INPUT DATA section start
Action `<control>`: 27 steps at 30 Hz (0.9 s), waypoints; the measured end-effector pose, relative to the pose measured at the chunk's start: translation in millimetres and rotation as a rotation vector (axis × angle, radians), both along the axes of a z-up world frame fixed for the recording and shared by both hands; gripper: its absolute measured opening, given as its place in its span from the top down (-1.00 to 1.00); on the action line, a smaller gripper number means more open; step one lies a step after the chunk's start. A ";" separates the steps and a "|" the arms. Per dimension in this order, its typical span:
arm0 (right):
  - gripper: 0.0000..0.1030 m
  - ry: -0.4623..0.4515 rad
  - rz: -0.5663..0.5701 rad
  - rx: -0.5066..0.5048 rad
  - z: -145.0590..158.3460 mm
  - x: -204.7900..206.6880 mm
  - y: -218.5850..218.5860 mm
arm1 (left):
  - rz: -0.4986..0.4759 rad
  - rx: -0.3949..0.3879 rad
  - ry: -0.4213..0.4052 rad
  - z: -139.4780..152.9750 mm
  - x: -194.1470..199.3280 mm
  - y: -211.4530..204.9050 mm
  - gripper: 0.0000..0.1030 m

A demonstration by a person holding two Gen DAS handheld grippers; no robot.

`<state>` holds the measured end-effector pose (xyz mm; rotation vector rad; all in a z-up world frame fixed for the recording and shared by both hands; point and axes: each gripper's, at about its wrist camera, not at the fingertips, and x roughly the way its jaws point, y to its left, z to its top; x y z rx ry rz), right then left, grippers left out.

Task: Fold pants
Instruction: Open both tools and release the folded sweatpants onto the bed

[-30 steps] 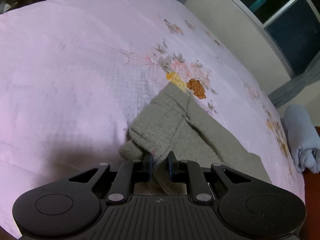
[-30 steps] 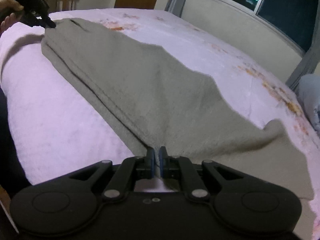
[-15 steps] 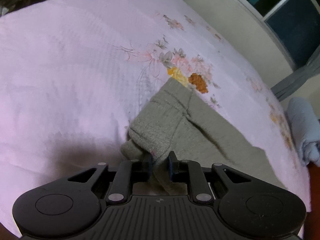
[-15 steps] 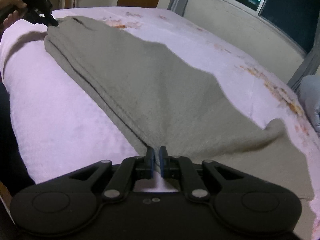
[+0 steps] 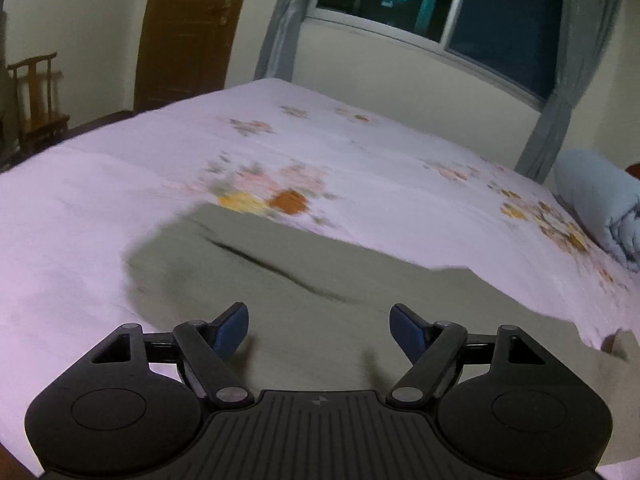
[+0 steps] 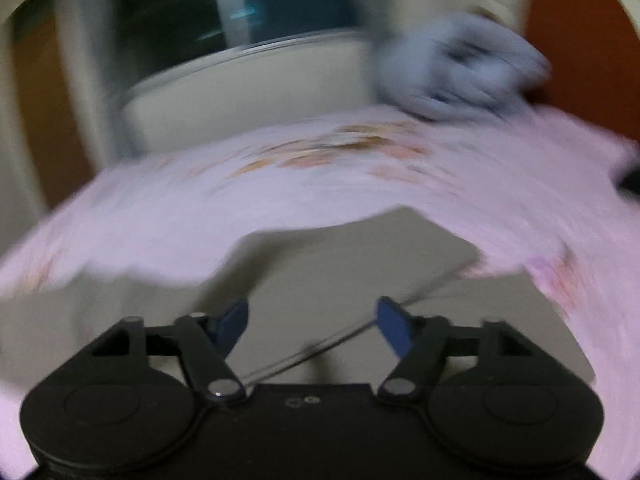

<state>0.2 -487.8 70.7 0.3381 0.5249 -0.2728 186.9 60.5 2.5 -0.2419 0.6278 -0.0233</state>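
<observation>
Fingers spread wide on both grippers, nothing held. Left gripper (image 5: 319,330) hovering over near part of gray pants (image 5: 280,292), blue fingertips (image 5: 232,328) apart with cloth showing between them, no contact visible. Right gripper (image 6: 313,326) likewise open over the pants (image 6: 340,264), fingertips (image 6: 394,326) well apart; right view heavily blurred, so details hard to read.

Pants lying flat on pink floral bed (image 5: 120,184), near edge, stretching from left to right across near side. Dark crease line running diagonally across the fabric in left view; thin dark line, maybe a seam or edge, in right view too. Looks like legs laid one over the other, lengthwise fold probably done, but layer count can't be confirmed. Far edge uneven toward right, small bump of cloth at far right.

Judged progress: early to middle. Left to do: likely cross folds bringing one end over the other, then smoothing.

Rolled pale blue blanket (image 5: 600,204) at far right of bed, well apart from pants. Window (image 5: 440,0) and curtains behind, wooden chair (image 5: 38,96) far left.
</observation>
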 end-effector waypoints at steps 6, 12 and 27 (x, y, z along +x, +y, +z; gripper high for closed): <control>0.29 -0.020 -0.071 0.140 -13.9 10.4 -44.7 | 0.016 0.013 -0.001 -23.1 -6.3 -48.9 -0.50; 0.42 -0.049 -0.166 0.303 -37.9 17.8 -90.1 | -0.004 0.074 0.000 -39.2 -17.0 -59.1 -0.50; 0.96 0.012 -0.230 0.328 -63.8 55.9 -114.2 | -0.026 0.142 0.027 -49.0 -1.3 -76.7 -0.84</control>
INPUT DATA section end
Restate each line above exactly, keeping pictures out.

*TASK ANSWER*.
Action `<control>`: 27 steps at 30 Hz (0.9 s), waypoints; the measured end-effector pose, relative to the pose measured at the chunk's start: translation in millimetres and rotation as a rotation vector (axis × angle, radians), both along the axes of a z-up world frame fixed for the recording and shared by both hands; gripper: its absolute measured opening, given as its place in its span from the top down (-1.00 to 1.00); on the action line, a smaller gripper number means more open; step one lies a step after the chunk's start. A ";" separates the steps and a "|" the arms. Per dimension in this order, its typical span:
arm0 (right):
  - gripper: 0.0000..0.1030 m
  - ry: -0.4623..0.4515 rad
  - rz: -0.5663..0.5701 rad
  - rx: -0.5066..0.5048 rad
  - z: -145.0590..158.3460 mm
  - x: -204.7900..206.6880 mm
  - y: -218.5850..218.5860 mm
arm1 (left):
  - rz: -0.4986..0.4759 rad
  - rx: -0.3949..0.3879 rad
  - ry: -0.4213..0.4052 rad
  - z: -139.4780..152.9750 mm
  - x: -194.1470..199.3280 mm
  - y: -211.4530..204.9050 mm
  - gripper: 0.0000..0.1030 m

A demonstration by a person holding two Gen DAS handheld grippers; no robot.

`<state>` holds the measured end-effector pose (xyz mm; rotation vector rad; all in a z-up world frame fixed for the recording and shared by both hands; point and axes: each gripper's, at about its wrist camera, not at the fingertips, and x roughly the way its jaws point, y to its left, z to its top; x y z rx ry rz), right then left, grippers left out.

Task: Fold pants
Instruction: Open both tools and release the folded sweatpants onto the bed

[-30 steps] 
[-30 steps] 
[-15 steps] 
[-15 steps] 
[+0 steps] 
[+0 steps] 

<state>0.2 -487.8 70.7 0.3381 0.5249 -0.2728 186.9 60.5 2.5 -0.2419 0.6278 -0.0233</state>
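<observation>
Fingers spread wide on both grippers, nothing held. Left gripper (image 5: 319,330) hovering over near part of gray pants (image 5: 280,292), blue fingertips (image 5: 232,328) apart with cloth showing between them, no contact visible. Right gripper (image 6: 313,326) likewise open over the pants (image 6: 340,264), fingertips (image 6: 394,326) well apart; right view heavily blurred, so details hard to read.

Pants lying flat on pink floral bed (image 5: 120,184), near edge, stretching from left to right across near side. Dark crease line running diagonally across the fabric in left view; thin dark line, maybe a seam or edge, in right view too. Looks like legs laid one over the other, lengthwise fold probably done, but layer count can't be confirmed. Far edge uneven toward right, small bump of cloth at far right.

Judged progress: early to middle. Left to do: likely cross folds bringing one end over the other, then smoothing.

Rolled pale blue blanket (image 5: 600,204) at far right of bed, well apart from pants. Window (image 5: 440,0) and curtains behind, wooden chair (image 5: 38,96) far left.
</observation>
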 end-effector waypoints at steps 6, 12 and 27 (x, y, z along +x, +y, +z; gripper high for closed): <control>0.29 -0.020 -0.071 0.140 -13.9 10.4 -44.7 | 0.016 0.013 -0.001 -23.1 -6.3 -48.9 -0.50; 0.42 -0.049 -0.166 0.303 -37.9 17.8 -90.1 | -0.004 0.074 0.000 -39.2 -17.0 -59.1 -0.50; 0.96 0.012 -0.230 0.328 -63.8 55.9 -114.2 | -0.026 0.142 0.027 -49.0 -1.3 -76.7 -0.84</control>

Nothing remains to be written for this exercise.